How is it that the connection between railway construction and imperial rule is such
an immediate and palpable one that it is not hard to believe one can hear the
locomotive pant and whistle even if the events took place a century ago? It is as if
yesterday's British boys' (well, maybe all but one!) proverbial wish to drive an engine
was realised by their later vicarious contact with the great railway age as they boarded
the Punjab Night Mail or the Uganda Express. The link between empire and railways
has long fascinated historians and gone on to beguile countless readers; think of such
classics of the East African railway saga as M. F. Gill's Permanent Way, Charles
Miller's The Lunatic Express, Ronald Hardy's The Iron Snake and Arthur Beckenham's
Wagon of Smoke, Satow and Desmond's pictorial Railways of the Raj, or the Canadian
epic (book and film) The Last Spike. Nor have empire novelists been immune from such
excitement, as readers of John Masters' Bhowani Junction or Paul Theroux's The Great Railway Bazaar will quickly recall. Today's travel agents, too, are fully alive to the
opportunities of historical recall and social nostalgia to be derived from re-inventing the
Orient Express and South Africa's Outeniqua steam train. Now it is the turn of the
Nigerian Railway, this year marking its 100th birthday, to join the club with the deeply
knowledgeable Francis (Patrick to his friends) Jaekel in the cab.
And what an experienced locomotive driver Jaekel is! He is at once indefatigable (his
three volume history, which weighs in at 8'/4 lbs. on my wife's immaculate Weight-
Watcher's scales, took seventeen years to write and its 1250 pages took him 27 weeks to
proof-read), highly qualified (after an apprenticeship with the LMS he spent 27 years
with the Nigerian Railways, going back to 1938 when it was still a Government
Department and he thus a Colonial Service Officer), and meticulous (his trailer in the
Nigerian Field, vol. 62, at once indicated what a rich compendium of facts railway
historians of Nigeria could look forward to). This is a remarkable, life-time's labour of
love.
Jaekel writes about no less than nine railway systems, all the way from the Lagos
Government Railway (the first train ran in 1901, despatched from Iddo by a Hausa
Guard of Honour and nicknamed "The Iron Horse'' by its first passenger, the Alake of
Abeokuta) and the onomatopoeic kokomaiko Lagos Steam Tramways of 1902 (replacing
the Da Rocha rickshaws); through Lugard's 12-mile narrow-gauge railway of 1901,
connecting his new capital of Zungeru with the River Kaduna, and the Bauchi Light
Railway, so crucial to the tin-mining industry on the Plateau, started in 1907 and closed
in a grand ceremony at Zaria in 1957, with one of its engines (No. 56) now in Jos
Museum; on to the Nigerian Eastern Railway, crossing the Benue at Makurdi to link
Port Harcourt with Kaduna; and finally the Borno Extension Railway, started in 1958
and, over such flat country beyond the Jos Plateau, quickly reaching Maiduguri in 1964.

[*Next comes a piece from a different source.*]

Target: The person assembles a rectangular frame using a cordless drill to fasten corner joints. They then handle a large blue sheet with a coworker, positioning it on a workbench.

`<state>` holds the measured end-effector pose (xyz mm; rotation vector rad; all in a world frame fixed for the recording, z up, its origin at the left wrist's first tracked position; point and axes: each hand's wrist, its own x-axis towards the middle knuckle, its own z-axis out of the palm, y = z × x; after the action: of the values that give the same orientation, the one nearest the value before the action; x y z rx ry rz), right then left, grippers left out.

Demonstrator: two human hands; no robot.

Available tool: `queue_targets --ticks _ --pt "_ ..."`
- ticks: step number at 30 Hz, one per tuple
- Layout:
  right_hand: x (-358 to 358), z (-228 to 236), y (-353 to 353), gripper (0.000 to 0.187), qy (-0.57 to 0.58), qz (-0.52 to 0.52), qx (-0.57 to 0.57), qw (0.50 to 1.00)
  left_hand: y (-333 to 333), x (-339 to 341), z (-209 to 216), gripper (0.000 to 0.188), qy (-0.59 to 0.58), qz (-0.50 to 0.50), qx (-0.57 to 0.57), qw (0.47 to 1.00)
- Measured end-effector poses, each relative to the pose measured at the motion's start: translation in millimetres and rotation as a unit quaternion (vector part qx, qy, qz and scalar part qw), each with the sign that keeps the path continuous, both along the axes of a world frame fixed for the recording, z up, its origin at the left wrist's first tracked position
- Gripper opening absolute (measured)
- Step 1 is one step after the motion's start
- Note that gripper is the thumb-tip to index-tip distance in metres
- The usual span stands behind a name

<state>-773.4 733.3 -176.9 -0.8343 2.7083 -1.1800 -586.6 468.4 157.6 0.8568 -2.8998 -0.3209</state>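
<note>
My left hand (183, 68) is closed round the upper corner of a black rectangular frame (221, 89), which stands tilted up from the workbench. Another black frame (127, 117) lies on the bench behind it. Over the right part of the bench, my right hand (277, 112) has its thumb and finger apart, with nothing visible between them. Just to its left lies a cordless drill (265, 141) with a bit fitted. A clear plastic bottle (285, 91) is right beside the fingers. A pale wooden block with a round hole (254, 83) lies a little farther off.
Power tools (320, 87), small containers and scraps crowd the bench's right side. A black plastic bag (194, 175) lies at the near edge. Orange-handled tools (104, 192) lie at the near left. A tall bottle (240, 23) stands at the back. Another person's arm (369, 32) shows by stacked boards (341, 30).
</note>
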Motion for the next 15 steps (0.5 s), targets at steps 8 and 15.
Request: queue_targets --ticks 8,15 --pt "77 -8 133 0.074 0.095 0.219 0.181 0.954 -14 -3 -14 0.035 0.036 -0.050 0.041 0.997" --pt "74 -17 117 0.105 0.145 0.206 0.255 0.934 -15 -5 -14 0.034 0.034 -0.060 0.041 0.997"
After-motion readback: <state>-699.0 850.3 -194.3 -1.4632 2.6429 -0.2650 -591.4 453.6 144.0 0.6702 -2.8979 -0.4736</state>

Today, in a post-Jaekelian era, Nigeria's new capital of Abuja has at last been connected
by rail to Kaduna and further lines are scheduled to link Abuja with Lagos and even
reach once-remote Yola.
For Jaekel, Nigeria's railway history can also be seen, like that of the USA, in terms
of what he calls Tinks-in' milestones: the joining up of the LGR and NER at Minna in
1912, of the North and South branches of the NER at Gerti in 1926, and the
inauguration of the work to join the NRC and NER at Kuru in 1958.
Perhaps because of its comprehensive encompassing of one hundred years of
Nigeria's transportation systems and its professional preoccupation with statistics
galore, this is not an easy book to read or to find ones way about in. Vol. I focuses on
opening up the country to sea, river, road and air transportation, with the railway not
making its appearance before Chapter 10. Vol. II concentrates on the railway's network
and infrastructure, very much the core of the study and comprising half the whole.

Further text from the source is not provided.